Константин отдернул занавеску и прижался лицом к холодному стеклу. Даже в утренних сумерках было видно, как поредела на черных лозах листва, а сквозь кусты инжира теперь виднелись серые камни стены. Розовел восток. О сне уже не могло быть и речи. Надо было собираться на шхуну. И то – отсутствовал без малого неделю.
– Я почему заговорил о Боге? – спросил Константин самого себя, вернувшись к собеседнику. – Не потому, что вы носите крестик или держите на полке Библию. Вы попросили рассказать об острове, вспомнили одиночество Робинзона, а я вспомнил те моменты, когда во время урагана, причем чисто интуитивно, без подсказки разума, шептал какие-то самодеятель–ные молитвы, просил о спасении и нашего Бога и даже неведомого Ахурамазду, которым, по-моему, шутки ради, постоянно клялся Юра Николаев. Я ли молил и просил? А может, это гены во мне просили и умоляли?

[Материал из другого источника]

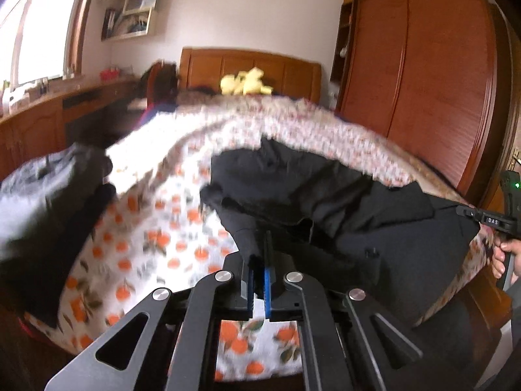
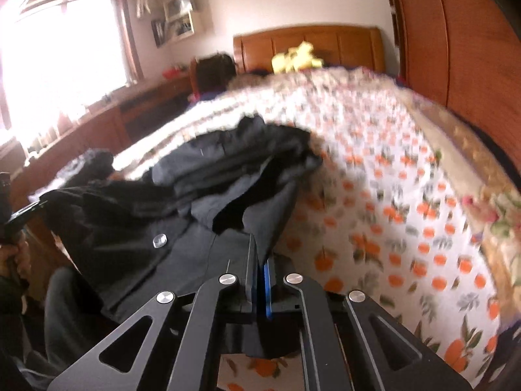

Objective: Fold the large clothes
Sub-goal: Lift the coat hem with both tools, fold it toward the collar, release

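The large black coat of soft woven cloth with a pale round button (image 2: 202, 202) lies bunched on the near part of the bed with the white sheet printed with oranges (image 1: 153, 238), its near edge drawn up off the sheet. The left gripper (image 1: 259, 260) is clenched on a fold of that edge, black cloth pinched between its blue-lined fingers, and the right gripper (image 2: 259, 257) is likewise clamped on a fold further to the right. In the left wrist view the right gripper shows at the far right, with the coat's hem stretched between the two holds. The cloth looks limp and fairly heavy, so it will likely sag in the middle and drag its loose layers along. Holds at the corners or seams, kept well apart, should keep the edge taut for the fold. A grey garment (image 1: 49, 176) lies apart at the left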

– Лучше скажем, инстинкт самосохранения, – ответил старик. – Когда не откуда ждать спасения, разум протоплазмы обращается к некоему высшему разуму, существование которого он до сих пор отрицал. Это, Константин Константинович, и есть то древнее чувство, которое привело пещерного человека к обожествлению всего сущего, а эволюция, очистив плод от языческих наслоений, представила его в виде Бога единого или, если хотите, Высшего Разума, присутствие которого во Вселенной объясняет и её появление, да и появление самого хомо сапиенса, без которого она была бы просто бессмысленна.
– Ну, может быть, может быть… – вяло согласился Константин и, попрощавшись с дедом, отправился в прихожую к своему плащу и башмакам.

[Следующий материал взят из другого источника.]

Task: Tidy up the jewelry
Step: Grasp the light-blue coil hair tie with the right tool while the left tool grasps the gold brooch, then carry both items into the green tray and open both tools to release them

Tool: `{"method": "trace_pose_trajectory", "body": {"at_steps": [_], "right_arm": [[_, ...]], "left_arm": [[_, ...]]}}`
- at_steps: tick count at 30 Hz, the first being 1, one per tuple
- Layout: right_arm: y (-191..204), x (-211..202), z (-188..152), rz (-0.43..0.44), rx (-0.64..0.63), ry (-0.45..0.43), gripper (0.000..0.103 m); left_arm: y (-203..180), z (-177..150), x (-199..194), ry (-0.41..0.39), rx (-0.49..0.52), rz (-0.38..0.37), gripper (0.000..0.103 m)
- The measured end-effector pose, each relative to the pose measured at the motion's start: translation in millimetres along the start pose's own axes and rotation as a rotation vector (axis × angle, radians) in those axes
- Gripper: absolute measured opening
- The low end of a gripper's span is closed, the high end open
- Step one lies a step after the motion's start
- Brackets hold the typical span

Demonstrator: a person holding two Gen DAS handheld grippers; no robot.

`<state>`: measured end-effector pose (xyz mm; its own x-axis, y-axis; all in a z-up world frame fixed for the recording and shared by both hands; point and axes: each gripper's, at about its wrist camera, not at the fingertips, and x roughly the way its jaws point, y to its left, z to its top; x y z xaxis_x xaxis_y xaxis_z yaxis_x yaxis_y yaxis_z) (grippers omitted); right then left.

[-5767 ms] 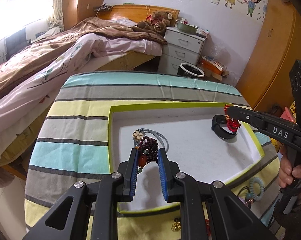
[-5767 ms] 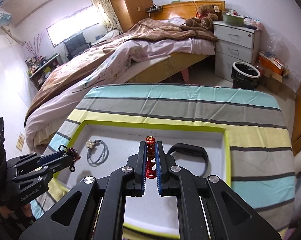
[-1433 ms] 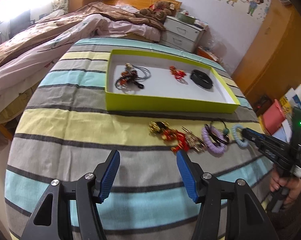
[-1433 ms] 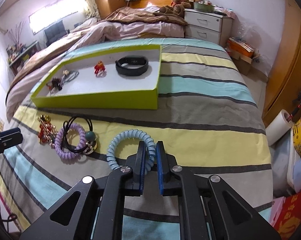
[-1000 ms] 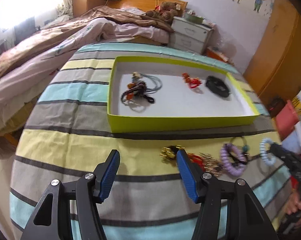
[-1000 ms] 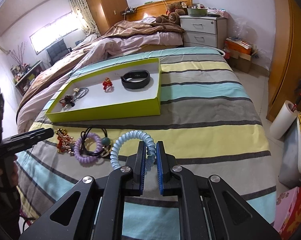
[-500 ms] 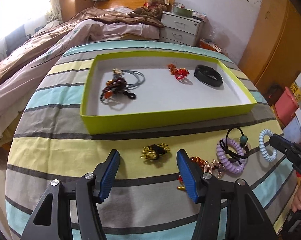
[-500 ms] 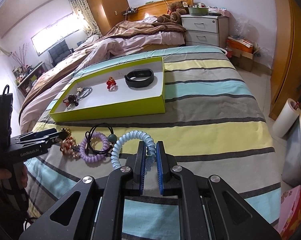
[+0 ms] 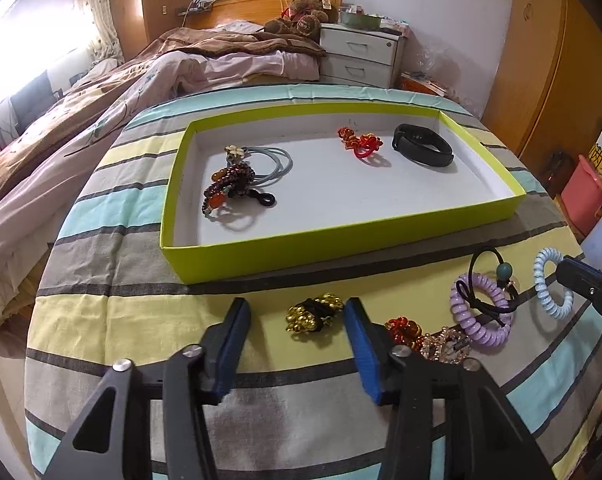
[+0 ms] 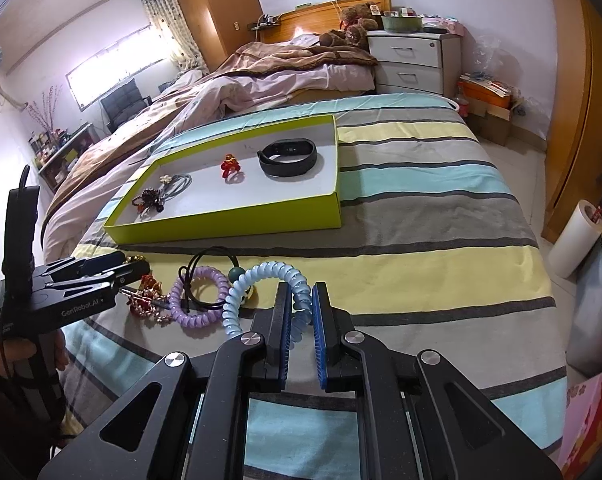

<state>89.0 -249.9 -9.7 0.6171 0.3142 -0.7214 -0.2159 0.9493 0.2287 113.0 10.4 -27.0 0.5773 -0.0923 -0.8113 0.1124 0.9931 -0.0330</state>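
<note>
A lime-green tray on the striped cloth holds a beaded bracelet, a grey hair tie, a red ornament and a black band. My left gripper is open, its jaws either side of a gold bead cluster on the cloth. My right gripper is shut on a light blue spiral hair tie, held just above the cloth. A purple spiral tie, a black elastic and a red-gold piece lie between them.
The striped cloth covers a round table. An unmade bed lies behind and left. A white nightstand stands at the back. Boxes and a paper roll sit on the floor at the right.
My left gripper has moved forward and down from the tray to straddle the gold bead cluster. My right gripper has closed on the blue spiral tie and lifted it slightly.
</note>
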Motion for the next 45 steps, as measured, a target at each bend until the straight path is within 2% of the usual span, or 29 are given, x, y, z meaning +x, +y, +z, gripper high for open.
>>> {"method": "trace_pose_trajectory", "body": {"at_steps": [1, 6, 17, 18, 24, 27, 32, 36, 37, 41, 45], "right_arm": [[0.1, -0.1, -0.1, -0.001, 0.002, 0.000, 0.011], [0.3, -0.4, -0.1, 0.000, 0.000, -0.001, 0.011], [5.6, -0.4, 1.5, -0.002, -0.005, -0.010, 0.011], [6.4, -1.0, 1.6, -0.001, -0.005, -0.011, 0.011], [9.4, -3.0, 2.7, 0.000, -0.008, -0.016, 0.011], [10.9, -3.2, 3.0, 0.004, -0.010, -0.017, 0.011], [11.1, -1.8, 2.2, 0.001, -0.009, -0.011, 0.011], [10.9, -1.1, 2.1, 0.000, -0.014, -0.011, 0.011], [11.6, -0.9, 1.9, 0.000, -0.015, -0.011, 0.011], [12.6, -0.5, 2.1, 0.001, -0.016, -0.010, 0.011], [13.4, -0.1, 1.9, 0.001, -0.017, -0.013, 0.011]], "left_arm": [[0.9, 0.1, -0.5, -0.001, -0.003, -0.001, 0.038], [5.1, -1.0, -3.1, -0.007, -0.018, -0.033, 0.027], [11.9, -6.7, -11.9, -0.021, -0.047, -0.061, 0.021], [12.1, -6.9, -14.1, -0.026, -0.046, -0.062, 0.016], [17.3, -8.2, -17.2, -0.025, -0.057, -0.056, 0.016], [22.2, -9.5, -14.3, -0.015, -0.083, -0.084, 0.017], [24.1, -8.5, -10.1, -0.007, -0.090, -0.072, 0.023], [15.8, -7.1, -8.1, -0.005, -0.047, -0.066, 0.037], [13.3, -6.5, -7.6, -0.004, -0.038, -0.062, 0.038], [7.2, -6.9, -7.0, -0.001, -0.005, -0.027, 0.036], [11.2, -6.4, -7.8, 0.000, -0.011, -0.018, 0.020]]}}
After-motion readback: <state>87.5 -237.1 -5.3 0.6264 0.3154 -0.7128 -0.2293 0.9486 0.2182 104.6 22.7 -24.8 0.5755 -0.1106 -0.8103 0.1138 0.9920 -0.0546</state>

Обуваясь, он спросил у доктора, не читал ли ему Генка-матрос своих нескладух про «пук сельдерея» и «пуканье»?
– Да сколько угодно! – засмеялся старик. – Когда на него найдет этот стих  – замучает своим «пуканьем».

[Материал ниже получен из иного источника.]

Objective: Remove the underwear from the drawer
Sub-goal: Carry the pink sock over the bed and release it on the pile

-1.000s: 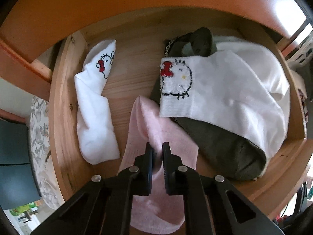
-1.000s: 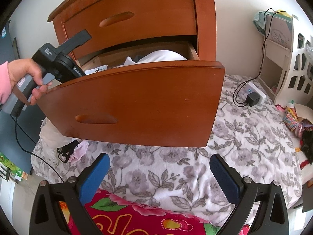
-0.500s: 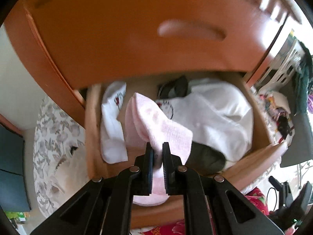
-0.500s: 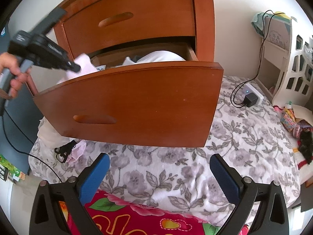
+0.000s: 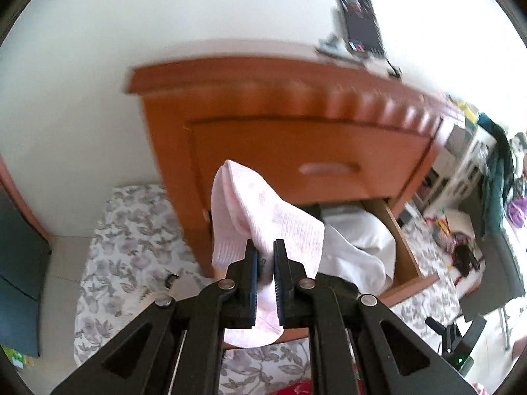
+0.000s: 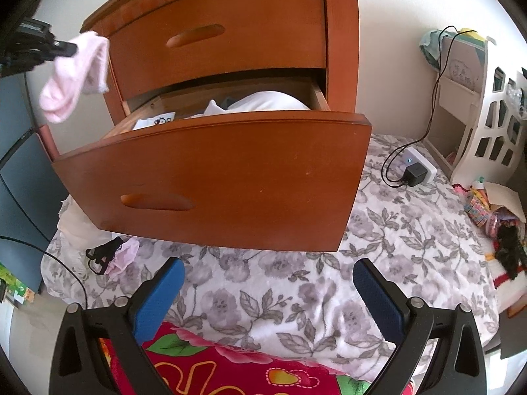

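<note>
My left gripper (image 5: 265,247) is shut on a pale pink sock (image 5: 263,207), which hangs from the pads in the air. In the right wrist view the same left gripper (image 6: 70,49) holds the pink sock (image 6: 75,75) high, up and to the left of the open wooden drawer (image 6: 214,177). White garments (image 6: 270,100) and a white sock with a cartoon print (image 6: 158,121) lie in the drawer. Low over the bedding in front of the drawer, my right gripper (image 6: 268,273) is open and holds nothing.
The orange-brown dresser (image 5: 296,131) stands on a grey floral blanket (image 6: 395,247), with a phone on a stand (image 5: 359,29) on top. Black and pink garments (image 6: 112,256) lie left of the drawer. A charger with a cable (image 6: 415,171) and a white shelf (image 6: 487,125) are at the right.
My left gripper rose out of the drawer with the pink sock and drew back to the left, so the sock now hangs clear above the drawer. The right gripper stayed put.
</note>
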The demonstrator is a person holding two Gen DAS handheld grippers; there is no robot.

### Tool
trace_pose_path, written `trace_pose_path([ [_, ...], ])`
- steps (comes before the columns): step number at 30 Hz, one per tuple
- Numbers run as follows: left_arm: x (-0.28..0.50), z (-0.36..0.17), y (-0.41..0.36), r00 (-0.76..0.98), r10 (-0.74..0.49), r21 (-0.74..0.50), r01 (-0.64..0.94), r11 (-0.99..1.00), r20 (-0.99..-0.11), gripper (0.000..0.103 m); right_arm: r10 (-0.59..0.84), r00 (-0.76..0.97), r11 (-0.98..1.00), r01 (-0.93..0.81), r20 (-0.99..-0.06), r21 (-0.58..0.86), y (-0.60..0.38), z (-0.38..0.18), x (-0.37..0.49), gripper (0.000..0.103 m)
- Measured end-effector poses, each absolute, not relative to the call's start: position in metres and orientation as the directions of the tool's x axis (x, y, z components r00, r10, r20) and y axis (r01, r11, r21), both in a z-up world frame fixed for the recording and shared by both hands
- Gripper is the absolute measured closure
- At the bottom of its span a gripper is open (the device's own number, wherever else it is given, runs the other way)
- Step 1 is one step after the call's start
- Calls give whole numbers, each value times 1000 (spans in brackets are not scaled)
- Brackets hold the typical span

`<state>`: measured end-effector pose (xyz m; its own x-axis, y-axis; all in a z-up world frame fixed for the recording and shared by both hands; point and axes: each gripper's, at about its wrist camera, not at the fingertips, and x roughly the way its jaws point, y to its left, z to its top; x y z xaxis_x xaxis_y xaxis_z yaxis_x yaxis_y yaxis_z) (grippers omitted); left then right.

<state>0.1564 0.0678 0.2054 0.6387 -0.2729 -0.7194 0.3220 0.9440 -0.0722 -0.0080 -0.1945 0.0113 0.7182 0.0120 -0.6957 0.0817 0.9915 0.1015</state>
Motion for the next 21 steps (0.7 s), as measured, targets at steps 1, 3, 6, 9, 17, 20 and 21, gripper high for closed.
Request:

Константин надел плащ и, затягивая пояс, сказал:
– Там… у Светланы, коротая вечера, я нашел у Пушкина, м-мм… а, вот, «мечты невольник милый, взошед под отчий кров, несу тебе не злато (чернец я небогатый), в подарок пук стихов». У Александра Сергеича есть также всякие подражания. Ну, допустим, Оссиану, а я, коли «нашел такой стих», дарю вам на прощанье подражание Генке-матросу:

Я, старый мул, покинул райский сад,
И вот плетусь в кораль за пуком сельдерея,
А мне, под морду, в торбе, – пук пырея!
И потому, от злобы стервенея,
Я пукну так, чтоб треснул тощий зад.

– Неплохо, совсем неплохо. По-моему, почтеннейший, вы даже переплюнули Геннадия, который стал слишком однообразен в своих экспромтах. Только замените «треснул» на «вздулся», что ли. Или подберите другое слово. Зад ведь и без того расколот на два полушария. Но, коли и на вас находит «такой стих», – засмеялся доктор, – то подражайте не Геннадию, а великому пииту земли русской.